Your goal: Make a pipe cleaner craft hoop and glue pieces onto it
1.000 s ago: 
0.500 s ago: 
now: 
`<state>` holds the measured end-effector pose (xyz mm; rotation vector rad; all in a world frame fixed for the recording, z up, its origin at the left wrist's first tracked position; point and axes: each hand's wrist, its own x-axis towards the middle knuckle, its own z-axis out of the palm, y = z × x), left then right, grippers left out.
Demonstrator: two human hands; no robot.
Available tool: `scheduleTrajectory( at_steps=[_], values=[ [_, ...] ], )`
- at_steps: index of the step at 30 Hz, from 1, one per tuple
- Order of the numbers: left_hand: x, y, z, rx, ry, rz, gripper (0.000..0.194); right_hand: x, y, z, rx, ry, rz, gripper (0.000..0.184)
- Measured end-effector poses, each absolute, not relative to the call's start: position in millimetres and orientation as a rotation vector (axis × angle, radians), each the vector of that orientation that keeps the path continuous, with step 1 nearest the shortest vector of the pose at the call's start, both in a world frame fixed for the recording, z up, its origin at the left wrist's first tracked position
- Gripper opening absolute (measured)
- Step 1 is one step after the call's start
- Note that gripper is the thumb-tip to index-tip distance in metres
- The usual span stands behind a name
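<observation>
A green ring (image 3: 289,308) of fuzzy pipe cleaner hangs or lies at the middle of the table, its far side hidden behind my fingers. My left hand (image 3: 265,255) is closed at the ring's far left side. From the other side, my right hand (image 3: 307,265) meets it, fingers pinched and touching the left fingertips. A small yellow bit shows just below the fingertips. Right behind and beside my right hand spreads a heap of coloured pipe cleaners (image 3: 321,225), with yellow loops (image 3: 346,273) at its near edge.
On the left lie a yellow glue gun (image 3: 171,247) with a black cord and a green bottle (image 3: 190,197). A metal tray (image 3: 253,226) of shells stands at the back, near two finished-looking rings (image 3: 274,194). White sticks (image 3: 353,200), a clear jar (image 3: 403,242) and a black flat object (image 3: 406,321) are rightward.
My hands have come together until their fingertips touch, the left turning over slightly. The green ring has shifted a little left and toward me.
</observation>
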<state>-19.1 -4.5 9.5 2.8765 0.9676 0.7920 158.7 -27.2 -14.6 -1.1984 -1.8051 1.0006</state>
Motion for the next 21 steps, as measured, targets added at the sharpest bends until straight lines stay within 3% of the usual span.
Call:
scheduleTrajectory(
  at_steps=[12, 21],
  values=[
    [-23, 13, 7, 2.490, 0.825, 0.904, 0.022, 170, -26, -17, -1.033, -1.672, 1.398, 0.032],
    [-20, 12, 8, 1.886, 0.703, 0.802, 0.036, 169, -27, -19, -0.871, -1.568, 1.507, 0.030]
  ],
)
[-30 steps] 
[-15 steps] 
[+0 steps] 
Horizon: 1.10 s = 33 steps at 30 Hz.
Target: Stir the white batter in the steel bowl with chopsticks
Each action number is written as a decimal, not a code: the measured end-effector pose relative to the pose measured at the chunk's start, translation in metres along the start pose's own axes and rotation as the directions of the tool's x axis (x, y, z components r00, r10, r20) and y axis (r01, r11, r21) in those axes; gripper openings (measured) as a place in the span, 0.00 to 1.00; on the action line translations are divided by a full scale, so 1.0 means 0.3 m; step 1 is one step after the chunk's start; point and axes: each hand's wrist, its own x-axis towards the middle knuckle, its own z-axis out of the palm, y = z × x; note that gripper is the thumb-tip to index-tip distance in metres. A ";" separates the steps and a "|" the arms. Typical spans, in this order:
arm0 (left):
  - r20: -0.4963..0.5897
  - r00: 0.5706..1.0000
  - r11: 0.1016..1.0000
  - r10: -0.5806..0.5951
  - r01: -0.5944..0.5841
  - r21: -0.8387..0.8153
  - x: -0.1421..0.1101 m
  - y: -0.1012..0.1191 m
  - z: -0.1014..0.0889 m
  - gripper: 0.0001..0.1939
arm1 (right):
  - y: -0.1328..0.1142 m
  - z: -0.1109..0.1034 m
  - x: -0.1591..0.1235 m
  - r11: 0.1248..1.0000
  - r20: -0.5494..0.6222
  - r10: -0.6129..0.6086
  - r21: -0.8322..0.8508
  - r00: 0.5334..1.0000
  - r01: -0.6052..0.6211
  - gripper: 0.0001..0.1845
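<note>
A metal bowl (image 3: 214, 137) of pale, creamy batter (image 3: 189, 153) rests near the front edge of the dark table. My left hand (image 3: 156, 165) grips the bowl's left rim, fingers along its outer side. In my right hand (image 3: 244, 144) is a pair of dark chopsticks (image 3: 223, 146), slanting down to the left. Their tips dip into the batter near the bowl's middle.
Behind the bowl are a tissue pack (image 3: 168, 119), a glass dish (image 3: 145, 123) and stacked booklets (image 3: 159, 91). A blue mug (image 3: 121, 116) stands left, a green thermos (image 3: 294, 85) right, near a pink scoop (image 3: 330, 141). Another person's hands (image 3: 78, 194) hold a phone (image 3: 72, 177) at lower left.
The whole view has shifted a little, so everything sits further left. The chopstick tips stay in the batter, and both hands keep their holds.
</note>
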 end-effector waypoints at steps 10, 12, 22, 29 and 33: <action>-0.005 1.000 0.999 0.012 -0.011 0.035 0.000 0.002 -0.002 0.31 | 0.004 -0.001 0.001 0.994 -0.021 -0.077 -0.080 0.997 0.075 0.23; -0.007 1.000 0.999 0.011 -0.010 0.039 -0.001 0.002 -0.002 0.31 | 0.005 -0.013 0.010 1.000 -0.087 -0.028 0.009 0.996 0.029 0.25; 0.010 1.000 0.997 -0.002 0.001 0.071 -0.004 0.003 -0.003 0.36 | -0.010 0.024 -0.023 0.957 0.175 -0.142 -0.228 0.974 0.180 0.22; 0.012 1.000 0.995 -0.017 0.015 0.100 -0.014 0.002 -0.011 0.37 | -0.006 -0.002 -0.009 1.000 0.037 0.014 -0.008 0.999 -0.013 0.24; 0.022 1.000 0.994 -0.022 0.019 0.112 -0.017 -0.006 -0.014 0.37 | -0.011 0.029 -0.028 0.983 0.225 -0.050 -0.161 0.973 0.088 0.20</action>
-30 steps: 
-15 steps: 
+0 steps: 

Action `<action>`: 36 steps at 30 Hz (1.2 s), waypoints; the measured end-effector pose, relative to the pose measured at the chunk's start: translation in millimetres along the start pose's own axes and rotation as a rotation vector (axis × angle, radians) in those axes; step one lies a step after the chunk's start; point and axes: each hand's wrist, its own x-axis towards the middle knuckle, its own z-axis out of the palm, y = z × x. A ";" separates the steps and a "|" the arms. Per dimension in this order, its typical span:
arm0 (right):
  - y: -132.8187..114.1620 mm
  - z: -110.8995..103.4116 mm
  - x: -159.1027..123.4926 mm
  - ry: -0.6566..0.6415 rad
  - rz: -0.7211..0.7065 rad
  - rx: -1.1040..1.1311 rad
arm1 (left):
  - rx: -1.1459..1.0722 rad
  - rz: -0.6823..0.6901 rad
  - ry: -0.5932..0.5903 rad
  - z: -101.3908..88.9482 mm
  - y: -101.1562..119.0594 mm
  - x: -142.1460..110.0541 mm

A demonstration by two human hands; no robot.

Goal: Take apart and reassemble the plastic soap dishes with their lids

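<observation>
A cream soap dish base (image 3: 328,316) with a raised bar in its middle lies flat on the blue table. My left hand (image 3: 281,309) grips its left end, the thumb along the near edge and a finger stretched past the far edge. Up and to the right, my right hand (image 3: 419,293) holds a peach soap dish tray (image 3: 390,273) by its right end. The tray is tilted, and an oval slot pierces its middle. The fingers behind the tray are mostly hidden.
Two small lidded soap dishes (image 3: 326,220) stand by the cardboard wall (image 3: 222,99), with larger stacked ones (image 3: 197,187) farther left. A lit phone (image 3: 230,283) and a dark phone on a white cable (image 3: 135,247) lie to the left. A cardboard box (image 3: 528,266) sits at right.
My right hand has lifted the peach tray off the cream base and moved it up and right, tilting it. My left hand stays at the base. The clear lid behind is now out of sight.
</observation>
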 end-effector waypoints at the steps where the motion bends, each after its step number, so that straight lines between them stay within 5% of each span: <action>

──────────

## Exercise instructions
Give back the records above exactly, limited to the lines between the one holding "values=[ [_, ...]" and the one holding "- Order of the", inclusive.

## Exercise output
Available tool: `scheduleTrajectory( at_steps=[_], values=[ [_, ...] ], )`
- at_steps: index of the step at 30 Hz, from 1, one per tuple
- Order of the numbers: left_hand: x, y, z, rx, ry, rz, gripper (0.000..0.194); right_hand: x, y, z, rx, ry, rz, gripper (0.000..0.184)

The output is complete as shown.